### What is being asked
Copy out each line of the data that contains "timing".

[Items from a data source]

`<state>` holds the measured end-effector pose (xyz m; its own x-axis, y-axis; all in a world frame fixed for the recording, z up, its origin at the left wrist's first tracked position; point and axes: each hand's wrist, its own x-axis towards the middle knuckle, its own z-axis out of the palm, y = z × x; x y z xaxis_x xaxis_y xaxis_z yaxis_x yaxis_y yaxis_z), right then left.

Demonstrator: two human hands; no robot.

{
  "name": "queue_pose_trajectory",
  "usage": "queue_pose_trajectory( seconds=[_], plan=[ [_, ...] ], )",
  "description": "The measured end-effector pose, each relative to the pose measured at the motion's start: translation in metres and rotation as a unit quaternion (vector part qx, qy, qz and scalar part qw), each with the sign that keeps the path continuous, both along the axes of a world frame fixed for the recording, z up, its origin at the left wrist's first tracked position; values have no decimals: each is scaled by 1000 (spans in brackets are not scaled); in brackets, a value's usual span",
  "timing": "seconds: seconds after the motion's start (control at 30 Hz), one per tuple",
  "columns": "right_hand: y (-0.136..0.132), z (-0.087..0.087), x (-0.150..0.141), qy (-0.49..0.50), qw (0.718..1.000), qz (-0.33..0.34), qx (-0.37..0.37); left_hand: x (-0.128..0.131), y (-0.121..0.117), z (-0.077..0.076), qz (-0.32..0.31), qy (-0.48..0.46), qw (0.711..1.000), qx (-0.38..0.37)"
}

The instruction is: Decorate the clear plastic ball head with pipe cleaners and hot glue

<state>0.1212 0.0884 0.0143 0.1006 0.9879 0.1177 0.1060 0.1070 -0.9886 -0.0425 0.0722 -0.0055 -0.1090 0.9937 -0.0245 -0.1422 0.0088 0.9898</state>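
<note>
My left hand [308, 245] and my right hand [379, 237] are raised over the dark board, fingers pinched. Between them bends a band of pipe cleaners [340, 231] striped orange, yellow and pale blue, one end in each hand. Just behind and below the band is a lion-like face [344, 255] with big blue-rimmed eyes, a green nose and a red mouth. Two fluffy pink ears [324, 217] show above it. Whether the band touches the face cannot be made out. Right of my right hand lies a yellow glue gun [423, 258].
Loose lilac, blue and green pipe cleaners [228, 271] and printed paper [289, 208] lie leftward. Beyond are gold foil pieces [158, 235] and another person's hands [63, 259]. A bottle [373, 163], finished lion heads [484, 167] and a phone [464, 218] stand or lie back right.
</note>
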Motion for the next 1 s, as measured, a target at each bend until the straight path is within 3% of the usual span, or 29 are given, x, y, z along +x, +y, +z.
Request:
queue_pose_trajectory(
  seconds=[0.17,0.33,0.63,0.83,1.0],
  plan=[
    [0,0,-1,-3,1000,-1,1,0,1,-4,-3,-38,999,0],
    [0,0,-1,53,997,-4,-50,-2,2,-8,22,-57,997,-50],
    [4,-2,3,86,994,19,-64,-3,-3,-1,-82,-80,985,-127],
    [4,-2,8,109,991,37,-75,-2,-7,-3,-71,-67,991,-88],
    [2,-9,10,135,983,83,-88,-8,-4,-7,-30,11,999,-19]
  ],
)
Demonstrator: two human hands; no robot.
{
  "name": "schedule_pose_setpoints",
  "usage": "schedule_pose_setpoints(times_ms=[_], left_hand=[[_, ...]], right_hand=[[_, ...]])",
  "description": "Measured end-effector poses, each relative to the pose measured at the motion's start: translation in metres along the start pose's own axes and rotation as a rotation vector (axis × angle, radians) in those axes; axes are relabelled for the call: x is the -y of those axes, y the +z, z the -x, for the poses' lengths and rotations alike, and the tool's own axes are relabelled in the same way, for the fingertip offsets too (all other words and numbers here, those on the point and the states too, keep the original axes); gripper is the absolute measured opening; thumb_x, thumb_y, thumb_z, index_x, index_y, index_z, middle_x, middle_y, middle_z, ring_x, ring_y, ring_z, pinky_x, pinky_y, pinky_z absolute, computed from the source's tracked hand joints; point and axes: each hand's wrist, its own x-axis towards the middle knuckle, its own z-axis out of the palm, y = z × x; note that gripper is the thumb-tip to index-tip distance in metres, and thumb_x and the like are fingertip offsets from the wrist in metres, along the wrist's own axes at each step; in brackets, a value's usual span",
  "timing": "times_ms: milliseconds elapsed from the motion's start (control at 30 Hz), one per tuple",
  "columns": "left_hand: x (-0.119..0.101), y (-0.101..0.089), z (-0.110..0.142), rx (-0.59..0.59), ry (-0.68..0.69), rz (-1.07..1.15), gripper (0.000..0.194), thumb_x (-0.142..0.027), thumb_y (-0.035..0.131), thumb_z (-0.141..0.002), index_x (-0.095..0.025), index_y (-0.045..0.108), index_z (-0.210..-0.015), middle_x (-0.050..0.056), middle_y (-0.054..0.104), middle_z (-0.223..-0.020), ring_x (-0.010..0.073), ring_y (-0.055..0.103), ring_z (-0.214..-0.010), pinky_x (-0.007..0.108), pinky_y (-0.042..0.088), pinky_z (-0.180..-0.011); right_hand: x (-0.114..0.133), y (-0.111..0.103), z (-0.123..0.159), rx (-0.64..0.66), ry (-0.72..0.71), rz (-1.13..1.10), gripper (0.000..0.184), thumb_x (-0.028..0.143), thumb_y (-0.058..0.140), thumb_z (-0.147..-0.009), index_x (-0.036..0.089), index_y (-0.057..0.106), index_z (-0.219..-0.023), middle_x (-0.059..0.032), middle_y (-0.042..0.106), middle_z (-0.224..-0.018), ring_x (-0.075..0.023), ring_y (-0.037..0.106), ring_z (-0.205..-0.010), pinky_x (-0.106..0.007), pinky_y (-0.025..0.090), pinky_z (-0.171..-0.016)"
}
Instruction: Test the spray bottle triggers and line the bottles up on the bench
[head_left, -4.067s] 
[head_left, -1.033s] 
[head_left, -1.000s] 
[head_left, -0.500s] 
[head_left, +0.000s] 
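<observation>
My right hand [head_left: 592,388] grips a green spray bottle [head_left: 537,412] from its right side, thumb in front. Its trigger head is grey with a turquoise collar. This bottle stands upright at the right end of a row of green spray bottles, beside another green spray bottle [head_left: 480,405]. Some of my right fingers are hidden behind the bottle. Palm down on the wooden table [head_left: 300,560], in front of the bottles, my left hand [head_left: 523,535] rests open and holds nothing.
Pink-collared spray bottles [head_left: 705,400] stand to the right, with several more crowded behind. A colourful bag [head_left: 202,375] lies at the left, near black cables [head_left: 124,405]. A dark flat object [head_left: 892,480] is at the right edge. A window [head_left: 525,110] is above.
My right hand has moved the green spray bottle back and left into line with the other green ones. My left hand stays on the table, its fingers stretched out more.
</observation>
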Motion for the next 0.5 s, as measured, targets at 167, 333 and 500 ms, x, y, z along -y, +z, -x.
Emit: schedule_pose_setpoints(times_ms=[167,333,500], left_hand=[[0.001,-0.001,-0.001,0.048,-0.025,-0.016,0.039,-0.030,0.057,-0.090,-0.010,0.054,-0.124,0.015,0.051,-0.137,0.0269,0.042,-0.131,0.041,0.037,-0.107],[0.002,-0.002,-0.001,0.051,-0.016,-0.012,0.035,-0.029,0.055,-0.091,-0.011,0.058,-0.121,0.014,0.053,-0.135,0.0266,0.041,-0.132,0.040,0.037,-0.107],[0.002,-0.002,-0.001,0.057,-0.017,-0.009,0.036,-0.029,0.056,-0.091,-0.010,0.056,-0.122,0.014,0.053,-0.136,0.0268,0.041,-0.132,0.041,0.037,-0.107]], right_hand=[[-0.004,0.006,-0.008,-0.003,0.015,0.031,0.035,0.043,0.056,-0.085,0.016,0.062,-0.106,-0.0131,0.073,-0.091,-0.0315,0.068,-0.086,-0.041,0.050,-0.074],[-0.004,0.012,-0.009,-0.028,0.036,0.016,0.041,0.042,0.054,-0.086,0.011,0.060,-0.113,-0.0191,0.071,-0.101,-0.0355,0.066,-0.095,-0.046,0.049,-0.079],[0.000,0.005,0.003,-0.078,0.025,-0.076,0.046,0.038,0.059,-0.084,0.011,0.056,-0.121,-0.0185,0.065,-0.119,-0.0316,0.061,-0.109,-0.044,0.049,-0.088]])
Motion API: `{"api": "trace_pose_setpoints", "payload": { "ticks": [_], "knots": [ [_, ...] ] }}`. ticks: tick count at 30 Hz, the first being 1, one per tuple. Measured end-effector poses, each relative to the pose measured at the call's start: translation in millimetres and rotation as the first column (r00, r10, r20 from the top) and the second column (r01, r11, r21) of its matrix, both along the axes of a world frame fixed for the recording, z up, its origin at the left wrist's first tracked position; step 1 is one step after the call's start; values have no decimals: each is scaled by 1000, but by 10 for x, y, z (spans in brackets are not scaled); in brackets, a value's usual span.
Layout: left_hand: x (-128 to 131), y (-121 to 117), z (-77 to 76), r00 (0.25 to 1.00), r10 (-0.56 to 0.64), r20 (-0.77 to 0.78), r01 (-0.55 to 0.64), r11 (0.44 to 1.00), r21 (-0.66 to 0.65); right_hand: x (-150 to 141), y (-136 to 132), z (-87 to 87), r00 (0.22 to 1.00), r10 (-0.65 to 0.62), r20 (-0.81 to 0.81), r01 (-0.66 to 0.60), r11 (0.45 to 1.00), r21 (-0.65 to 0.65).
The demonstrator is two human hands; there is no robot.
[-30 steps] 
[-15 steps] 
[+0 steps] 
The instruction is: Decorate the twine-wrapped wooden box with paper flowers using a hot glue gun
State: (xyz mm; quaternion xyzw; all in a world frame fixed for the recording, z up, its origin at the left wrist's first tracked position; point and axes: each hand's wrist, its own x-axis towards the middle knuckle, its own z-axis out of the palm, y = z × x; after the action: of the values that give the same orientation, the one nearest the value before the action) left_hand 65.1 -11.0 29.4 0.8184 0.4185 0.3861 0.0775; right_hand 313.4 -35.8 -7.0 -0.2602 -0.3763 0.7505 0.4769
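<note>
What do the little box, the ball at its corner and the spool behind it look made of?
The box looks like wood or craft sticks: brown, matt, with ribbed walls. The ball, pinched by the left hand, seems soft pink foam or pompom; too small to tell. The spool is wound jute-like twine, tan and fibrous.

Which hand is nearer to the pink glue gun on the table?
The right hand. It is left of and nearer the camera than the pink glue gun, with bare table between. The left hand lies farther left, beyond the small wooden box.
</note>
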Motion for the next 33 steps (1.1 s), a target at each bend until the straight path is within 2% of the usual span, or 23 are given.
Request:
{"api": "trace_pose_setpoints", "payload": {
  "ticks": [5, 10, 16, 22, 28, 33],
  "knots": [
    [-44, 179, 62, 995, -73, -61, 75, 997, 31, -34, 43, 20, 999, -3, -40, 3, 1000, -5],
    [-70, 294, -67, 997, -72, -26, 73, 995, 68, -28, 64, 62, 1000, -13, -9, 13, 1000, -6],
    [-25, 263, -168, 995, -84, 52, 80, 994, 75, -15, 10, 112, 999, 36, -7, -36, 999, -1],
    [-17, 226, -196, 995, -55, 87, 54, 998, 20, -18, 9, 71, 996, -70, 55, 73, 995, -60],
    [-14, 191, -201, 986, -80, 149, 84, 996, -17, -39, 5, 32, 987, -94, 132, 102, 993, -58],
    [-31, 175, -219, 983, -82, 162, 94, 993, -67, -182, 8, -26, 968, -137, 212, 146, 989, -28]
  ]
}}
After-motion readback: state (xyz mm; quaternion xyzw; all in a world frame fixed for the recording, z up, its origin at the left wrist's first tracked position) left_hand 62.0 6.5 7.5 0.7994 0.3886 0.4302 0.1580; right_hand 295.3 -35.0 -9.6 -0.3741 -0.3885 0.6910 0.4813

### Reply to the exercise
  "timing": "seconds: seconds after the motion's start (control at 30 Hz), one per tuple",
  "timing": "times_ms: milliseconds elapsed from the motion's start (control at 30 Hz), one per tuple",

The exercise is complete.